WHAT THE EXERCISE ASKS: The answer must be an exact reprint of the lines from the one with "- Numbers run" through the final line of the data, with no pictures included.
Content starts
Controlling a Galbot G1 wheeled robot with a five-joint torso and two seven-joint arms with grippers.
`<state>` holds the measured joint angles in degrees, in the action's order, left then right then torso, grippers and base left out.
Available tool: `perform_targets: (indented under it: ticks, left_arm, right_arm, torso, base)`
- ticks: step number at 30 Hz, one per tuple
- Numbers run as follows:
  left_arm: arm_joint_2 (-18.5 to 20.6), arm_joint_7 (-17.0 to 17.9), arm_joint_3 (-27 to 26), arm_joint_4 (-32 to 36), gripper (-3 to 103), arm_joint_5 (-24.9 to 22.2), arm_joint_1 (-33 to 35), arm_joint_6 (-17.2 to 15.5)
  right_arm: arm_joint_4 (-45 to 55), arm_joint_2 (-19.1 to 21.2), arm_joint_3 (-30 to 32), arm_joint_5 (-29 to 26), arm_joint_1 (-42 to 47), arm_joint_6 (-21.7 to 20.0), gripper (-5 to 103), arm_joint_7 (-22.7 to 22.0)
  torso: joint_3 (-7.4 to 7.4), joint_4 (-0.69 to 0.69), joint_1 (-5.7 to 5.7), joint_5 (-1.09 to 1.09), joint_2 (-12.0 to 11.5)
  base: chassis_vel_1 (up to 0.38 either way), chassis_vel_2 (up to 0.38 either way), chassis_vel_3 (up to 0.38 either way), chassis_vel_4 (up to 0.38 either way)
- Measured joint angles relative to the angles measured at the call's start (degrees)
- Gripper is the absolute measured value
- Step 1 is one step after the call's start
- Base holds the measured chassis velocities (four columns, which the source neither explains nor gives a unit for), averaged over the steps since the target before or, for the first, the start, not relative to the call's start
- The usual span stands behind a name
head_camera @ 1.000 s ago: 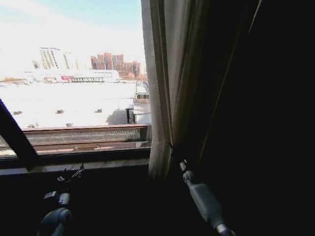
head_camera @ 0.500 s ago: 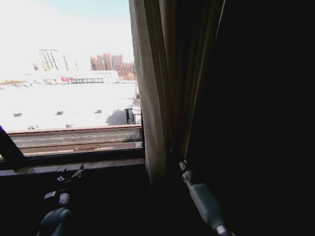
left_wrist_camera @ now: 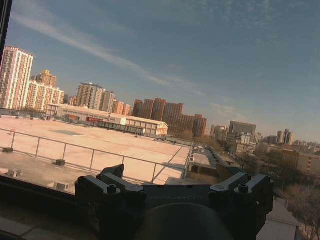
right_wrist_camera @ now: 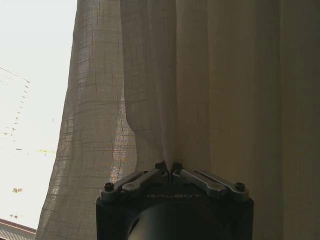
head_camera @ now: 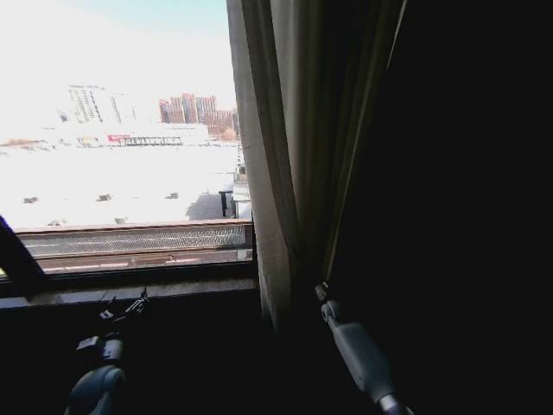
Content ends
REPLY TO THE EXERCISE:
- Numbers run as follows:
  left_arm: arm_joint_2 (-18.5 to 20.6), arm_joint_7 (-17.0 to 17.9), arm_joint_3 (-27 to 26), arm_joint_4 (-32 to 36), gripper (-3 to 103), arm_joint_5 (-24.9 to 22.2), arm_joint_1 (-33 to 35), arm_joint_6 (-17.2 to 15.5)
  right_arm: arm_joint_4 (-45 to 55), arm_joint_2 (-19.1 to 21.2), arm_joint_3 (-30 to 32), arm_joint_5 (-29 to 26), arm_joint_1 (-42 to 47), arm_joint_6 (-21.7 to 20.0), gripper (-5 to 103), arm_joint_7 (-22.7 to 22.0)
  torso: joint_3 (-7.4 to 7.4), joint_4 (-0.69 to 0.69), joint_1 (-5.7 to 5.7), joint_5 (-1.09 to 1.09), joint_2 (-12.0 to 11.5)
  base: chassis_vel_1 (up to 0.38 either way), chassis_vel_2 (up to 0.38 either way), chassis_vel_3 (up to 0.38 either way), chassis_vel_4 (up to 0.38 either way)
- Measured joint angles relative to the angles measured at the call's start (degrees)
- Gripper is the absolute measured value
- Step 1 is one step after the call's start
- Base holds the measured chassis velocities (four columns, which the source neither explains nor gives a unit for), averaged over the steps since the target before or, for the first, the start, not relative to the call's start
- The usual span stands behind a name
head_camera @ 1.000 s ago: 
head_camera @ 0.500 s ago: 
left_wrist_camera @ now: 
right_wrist_camera @ now: 
head_camera @ now: 

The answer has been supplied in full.